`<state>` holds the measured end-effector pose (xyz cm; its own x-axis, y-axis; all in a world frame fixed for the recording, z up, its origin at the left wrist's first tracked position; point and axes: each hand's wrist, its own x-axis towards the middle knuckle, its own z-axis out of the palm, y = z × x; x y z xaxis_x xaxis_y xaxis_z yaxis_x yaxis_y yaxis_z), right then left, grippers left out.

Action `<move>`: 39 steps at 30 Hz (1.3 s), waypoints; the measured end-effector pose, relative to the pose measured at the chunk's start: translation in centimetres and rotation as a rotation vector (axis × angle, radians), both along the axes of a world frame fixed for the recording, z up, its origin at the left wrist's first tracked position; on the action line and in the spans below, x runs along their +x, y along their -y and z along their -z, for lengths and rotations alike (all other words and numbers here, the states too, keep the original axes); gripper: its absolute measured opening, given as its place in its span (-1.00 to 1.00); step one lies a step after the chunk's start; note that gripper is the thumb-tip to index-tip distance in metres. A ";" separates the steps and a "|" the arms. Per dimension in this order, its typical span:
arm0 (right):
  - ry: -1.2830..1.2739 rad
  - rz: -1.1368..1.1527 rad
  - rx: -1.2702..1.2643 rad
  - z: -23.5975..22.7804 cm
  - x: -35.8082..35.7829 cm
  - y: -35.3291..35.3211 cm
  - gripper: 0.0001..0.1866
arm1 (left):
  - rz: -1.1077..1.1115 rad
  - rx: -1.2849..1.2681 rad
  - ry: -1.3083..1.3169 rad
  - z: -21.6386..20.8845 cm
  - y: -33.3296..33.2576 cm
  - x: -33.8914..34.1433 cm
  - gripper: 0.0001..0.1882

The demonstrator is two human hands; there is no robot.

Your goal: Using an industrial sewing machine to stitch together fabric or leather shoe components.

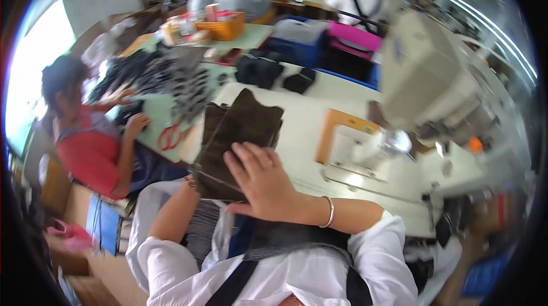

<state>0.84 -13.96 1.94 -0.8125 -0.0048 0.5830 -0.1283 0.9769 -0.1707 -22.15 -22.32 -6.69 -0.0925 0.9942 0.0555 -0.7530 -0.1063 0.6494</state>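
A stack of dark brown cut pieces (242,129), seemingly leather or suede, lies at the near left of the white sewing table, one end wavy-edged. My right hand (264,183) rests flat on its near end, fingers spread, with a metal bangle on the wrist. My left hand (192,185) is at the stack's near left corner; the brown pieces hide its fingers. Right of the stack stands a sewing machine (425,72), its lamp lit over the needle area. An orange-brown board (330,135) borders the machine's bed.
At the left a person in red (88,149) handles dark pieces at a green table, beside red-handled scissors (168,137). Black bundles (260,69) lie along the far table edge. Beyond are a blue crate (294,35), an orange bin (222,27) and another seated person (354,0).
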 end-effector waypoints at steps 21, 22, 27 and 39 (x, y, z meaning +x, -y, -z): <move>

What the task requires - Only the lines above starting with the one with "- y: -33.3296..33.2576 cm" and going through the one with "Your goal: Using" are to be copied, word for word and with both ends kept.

Expected answer -
  - y: -33.3296..33.2576 cm
  - x: -33.8914..34.1433 cm
  - gripper: 0.0001..0.1882

The demonstrator is two human hands; there is no robot.

Your goal: Using an industrial sewing machine to stitch together fabric or leather shoe components.

This answer has been given in full.